Author: Valeria Grosu
Moldova as a country, territory or political entity has undergone great changes in the past few centuries and has a long history of foreign domination; indeed, questions of territory and cultural identity have been at the core of its development as an independent Republic.
At the dawn of the 19th century, Moldova was a province of Romania. In 1812, it was annexed by Tsarist Russia until 1917, when Moldova first declared itself a Democratic Republic. This political status was short lived as the parliament (Sfatul Å¢Äƒrii, - the National Council) voted for unification with Romania just 4 months later - resulting in a 22-year period when the Moldovan language and culture became increasingly more Romanian and Western-oriented. In 1940, Soviet forces reoccupied the Region. Moldova remained part of the USSR until the collapse of Communism in the early 1990s.
As in other USSR Republics or Eastern European countries, cultural policy was a propaganda tool of the Central Committee of the Communist Party of Moldova. The Ministry of Culture and several arts associations were, therefore, obliged to conform to the Party's ideology and to ensure that cultural policy and activities were carried out according to the Central Committee's instructions.
Writers, artists and the cultural elite were also engaged as propaganda agents. The Committee granted them certain benefits and privileges in return for their efforts to consolidate the ideology of the system in a "credible and accessible" manner (Lenin's slogan "art belongs to the people"). The totalitarian state controlled the process of creativity by valuing and rewarding works of "socialist realism" and rejecting a diversity of artistic approaches.
Arts associations were originally set up to monitor and promote artistic uniformity. As they became increasingly disparate and the composition of their membership was questioned, authorities set up three state Committees - for Publishing, Press and Radio-Television - to strictly monitor and censor the ideological content of literary and artistic works. They were also given the task of suppressing any expressions of affiliation to the Romanian language or culture. During the 47 years of Soviet occupation, Moldova was denied the right to their centuries-old common language, history and culture based on ancient, classical and contemporary Romanian traditions. The result was the disappearance of a distinct national culture during the period of Soviet Moldova. This fuelled a resistance and opposition to the ruling regime.
On 27 August 1991 the Republic of Moldova was declared an independent country. This historical event was precipitated by civil war.
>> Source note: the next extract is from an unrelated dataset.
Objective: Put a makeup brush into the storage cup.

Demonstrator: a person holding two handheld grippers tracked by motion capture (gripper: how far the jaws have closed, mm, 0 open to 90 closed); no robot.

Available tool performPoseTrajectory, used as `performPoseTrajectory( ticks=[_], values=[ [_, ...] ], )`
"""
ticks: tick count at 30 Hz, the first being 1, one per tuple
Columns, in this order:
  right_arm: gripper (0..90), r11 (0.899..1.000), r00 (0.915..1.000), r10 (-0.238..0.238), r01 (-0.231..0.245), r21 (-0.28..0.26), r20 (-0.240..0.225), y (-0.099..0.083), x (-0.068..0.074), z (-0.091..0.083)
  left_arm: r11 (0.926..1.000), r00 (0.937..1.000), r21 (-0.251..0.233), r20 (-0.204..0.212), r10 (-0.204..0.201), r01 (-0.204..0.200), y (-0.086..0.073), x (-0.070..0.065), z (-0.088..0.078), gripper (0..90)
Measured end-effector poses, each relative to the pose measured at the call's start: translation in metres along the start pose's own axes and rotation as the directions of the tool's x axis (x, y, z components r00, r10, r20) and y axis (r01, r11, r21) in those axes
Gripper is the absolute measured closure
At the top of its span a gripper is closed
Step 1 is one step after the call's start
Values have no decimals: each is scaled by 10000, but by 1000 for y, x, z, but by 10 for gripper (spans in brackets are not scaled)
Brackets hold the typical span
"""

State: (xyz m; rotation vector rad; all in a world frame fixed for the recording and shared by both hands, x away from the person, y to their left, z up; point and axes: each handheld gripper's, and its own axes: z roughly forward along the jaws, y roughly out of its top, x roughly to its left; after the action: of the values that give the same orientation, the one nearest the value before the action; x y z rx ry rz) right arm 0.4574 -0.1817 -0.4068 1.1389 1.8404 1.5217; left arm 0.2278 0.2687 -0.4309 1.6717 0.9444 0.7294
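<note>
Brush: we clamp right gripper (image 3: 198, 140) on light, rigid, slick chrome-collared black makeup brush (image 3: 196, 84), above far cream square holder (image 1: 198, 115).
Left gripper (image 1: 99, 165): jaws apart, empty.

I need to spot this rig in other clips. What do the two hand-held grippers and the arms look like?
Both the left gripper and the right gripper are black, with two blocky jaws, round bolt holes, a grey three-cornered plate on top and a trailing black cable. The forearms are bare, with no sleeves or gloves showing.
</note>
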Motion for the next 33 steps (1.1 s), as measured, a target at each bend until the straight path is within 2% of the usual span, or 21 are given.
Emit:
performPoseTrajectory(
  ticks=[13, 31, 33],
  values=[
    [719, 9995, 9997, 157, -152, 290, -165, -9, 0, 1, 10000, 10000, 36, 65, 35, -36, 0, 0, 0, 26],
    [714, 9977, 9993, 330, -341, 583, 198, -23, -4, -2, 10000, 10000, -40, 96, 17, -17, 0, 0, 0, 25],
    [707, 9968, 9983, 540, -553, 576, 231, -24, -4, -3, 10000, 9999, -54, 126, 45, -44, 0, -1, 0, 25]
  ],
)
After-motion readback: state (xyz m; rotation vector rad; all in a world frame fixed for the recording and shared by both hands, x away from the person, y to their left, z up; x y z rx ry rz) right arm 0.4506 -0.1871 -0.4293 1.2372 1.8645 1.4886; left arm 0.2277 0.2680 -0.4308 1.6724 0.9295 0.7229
Public demands were made for official recognition of the Moldovan-Romanian linguistic identity, a return to the Latin alphabet, and the re-establishment of Romanian as the official language.
During the years 1991-2006, the main objectives of Moldovan cultural policies were:
The most visible signs of change during this transition period were the freedom of speech, elimination of ideological censorship and development of legislation which has been modified to correspond with the rest of Europe. There are a large number of "good intentioned laws" in the Republic of Moldova, which have not yet been implemented or made viable on a practical level. Shallow reforms (too often understood as a simple reduction of funding) and the lack of a comprehensive cultural policy have also suspended the full implementation of cultural policy objectives.
During the communist governance, between 2001 - 2009, the results (performances) achieved with such a great effort were ruined one after another. Culture became again the most marginalised sphere, and all previously initiated projects degenerated into actions with a pronounced communist ideology.
The decentralisation process was suspended. The criterion of professionalism was replaced with the degree of servitude to power. Dozens of monuments and books were manufactured and published, with no historical or literary value, except for the glorification of the communist past.
The new ruling government, established in 2009, is a coalition of four parties with different social and cultural platforms. It was known from the beginning that this government is a transitional one, and will exist no longer than a year. Thus, the new ministries have not designed policies for the long or medium term.
Their only target was reanimating the country from the economic collapse and reinstating human rights and liberties, and the supremacy of the law.
From the cultural perspective, two new television stations appeared and a significant number of cultural events took place, which shows a great openness of the Moldovan culture toward the cultures of the world.
The 29 November 2010 was the day of the new parliamentary elections. These elections were particularly important, because they determined the path Moldova was to follow in the future.
However, the elections did not have the expected results. Although the governing coalition remained in power, the dissensions within the coalition have deepened, generating a prolonged political crisis. And, consequently, the announced reforms have been postponed, especially those in the field of justice, which are absolutely necessary for the future of Moldova.